Health Catalyst is a company that provides data analytic services to healthcare organizations. Their client success stories range from optimizing patient satisfaction, to improving surgical services for successful financial and clinical outcomes. They currently serve over 250 hospitals and 3000 clinics —including Stanford Health Care.
With their understanding of the problems that arise with using analytics, they developed the Healthcare Analytics Adoption Model, which serves as a guide for organizations to be more data-informed and to implement a systematic framework. The model provides nine levels to ensure high quality medical delivery, however, in this article, we will be going through the first five. A second article will be released soon for the rest of the levels. If you’re interested in knowing more about Health Catalyst or its model, make sure to check them out at the links posted!
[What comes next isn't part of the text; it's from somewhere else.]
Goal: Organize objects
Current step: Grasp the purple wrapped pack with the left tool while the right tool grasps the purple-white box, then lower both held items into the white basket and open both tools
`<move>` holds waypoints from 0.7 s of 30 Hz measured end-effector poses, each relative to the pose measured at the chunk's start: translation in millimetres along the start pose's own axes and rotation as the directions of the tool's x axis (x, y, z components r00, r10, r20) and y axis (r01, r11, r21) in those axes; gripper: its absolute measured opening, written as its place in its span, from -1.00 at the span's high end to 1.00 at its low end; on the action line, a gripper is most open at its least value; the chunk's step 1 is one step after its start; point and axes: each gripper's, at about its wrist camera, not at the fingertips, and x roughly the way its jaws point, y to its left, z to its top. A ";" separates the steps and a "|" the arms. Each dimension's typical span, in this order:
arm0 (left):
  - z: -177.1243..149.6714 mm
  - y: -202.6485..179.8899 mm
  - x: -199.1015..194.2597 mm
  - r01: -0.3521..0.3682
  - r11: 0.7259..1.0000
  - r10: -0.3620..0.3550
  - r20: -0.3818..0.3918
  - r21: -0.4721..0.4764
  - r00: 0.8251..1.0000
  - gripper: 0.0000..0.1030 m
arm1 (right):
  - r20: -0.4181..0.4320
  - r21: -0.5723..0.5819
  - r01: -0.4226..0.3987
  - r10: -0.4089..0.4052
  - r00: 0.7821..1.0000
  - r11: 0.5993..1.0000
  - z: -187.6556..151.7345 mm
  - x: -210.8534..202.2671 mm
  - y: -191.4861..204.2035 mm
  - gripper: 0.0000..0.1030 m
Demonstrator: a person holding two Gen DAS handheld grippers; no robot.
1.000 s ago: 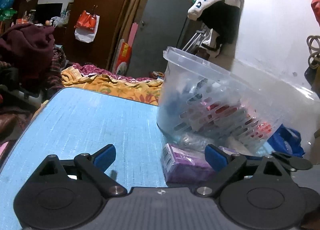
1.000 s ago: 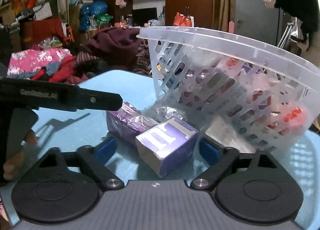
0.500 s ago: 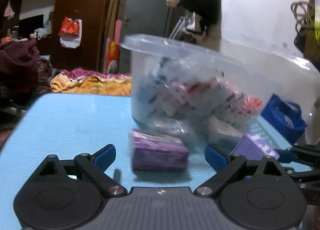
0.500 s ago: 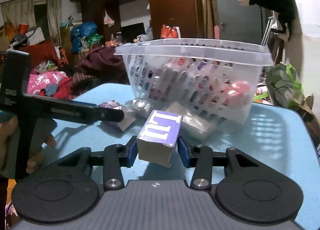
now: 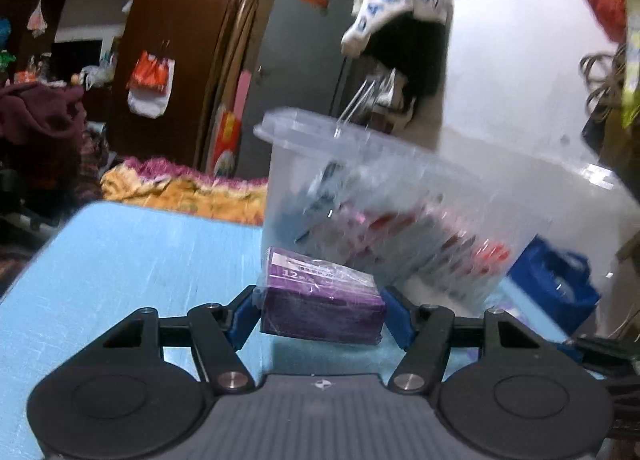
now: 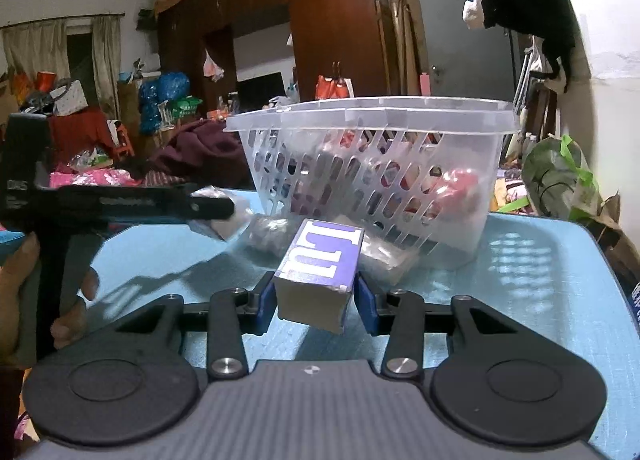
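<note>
We hold a gripper in each hand over the blue desk (image 6: 540,260), both aimed at the clear slotted basket (image 6: 372,164) that stands at the far side, already part full of packets.

Left gripper (image 5: 320,310): its fingers have just been closing, and the purple wrapped pack (image 5: 322,308) now sits between the blue pads, which press on its two short ends. We judge this a fresh grip. The pack looks slightly clear of the desk at its near edge, though blur makes that uncertain. Its long axis runs left to right, across the gripper, and its labelled end shows at the upper left. It lies just in front of the basket wall.

Right gripper (image 6: 316,300): fingers narrowed and clamped on the purple-and-white box (image 6: 320,268), pads on its left and right sides. The box is lifted off the desk, tilted, near lower corner hanging free. Its long axis runs away from us toward the basket, printed purple face turned up.

Why held so: gripping each item by its sides leaves the underside free, which we think suits dropping them over the rim into the basket.

Left on the desk, just in front of the basket: a crinkled clear bundle (image 6: 272,236) and a flat clear-wrapped packet (image 6: 384,256), both untouched.

In the right view, the left gripper's body crosses at the left, a person's hand (image 6: 24,292) on its handle.
</note>
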 end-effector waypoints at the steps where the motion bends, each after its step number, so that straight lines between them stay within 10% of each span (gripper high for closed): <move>1: 1.7 -0.3 -2.1 0.013 1.000 -0.013 0.017 -0.002 1.000 -0.33 | 0.008 -0.007 0.009 -0.009 1.000 1.000 -0.5 -1.2 1.4 0.12; 21: 3.0 16.0 -32.5 0.061 0.993 -0.038 0.218 -0.100 0.975 -0.33 | 0.189 0.050 0.019 -0.029 0.982 0.999 -6.1 -28.4 -6.1 0.13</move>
Before we dig into the adoption model, it’s important to keep this in mind before going any further:
big da·ta
/ bigˈdādə / Noun
Datasets of both unstructured and structured data that are so large in volume and are being generated at such a high rate, that it is highly difficult to analyze using conventional data management methods.
To summarize briefly: big data is a large component in healthcare, with hospitals managing data ranging from biometric and machine sensor data, to human-generated data such as physician hand-written notes and prescriptions. It is vital for this big data to be cleaned, vetted, and organized into a conceptual framework. If working with faulty data, then what data analytics does to help clinical operations run smoother would instead cause adverse effects — such as wrong-patient orders and not keeping up with patient demand — so shout out to the adoption model for helping us avoid that!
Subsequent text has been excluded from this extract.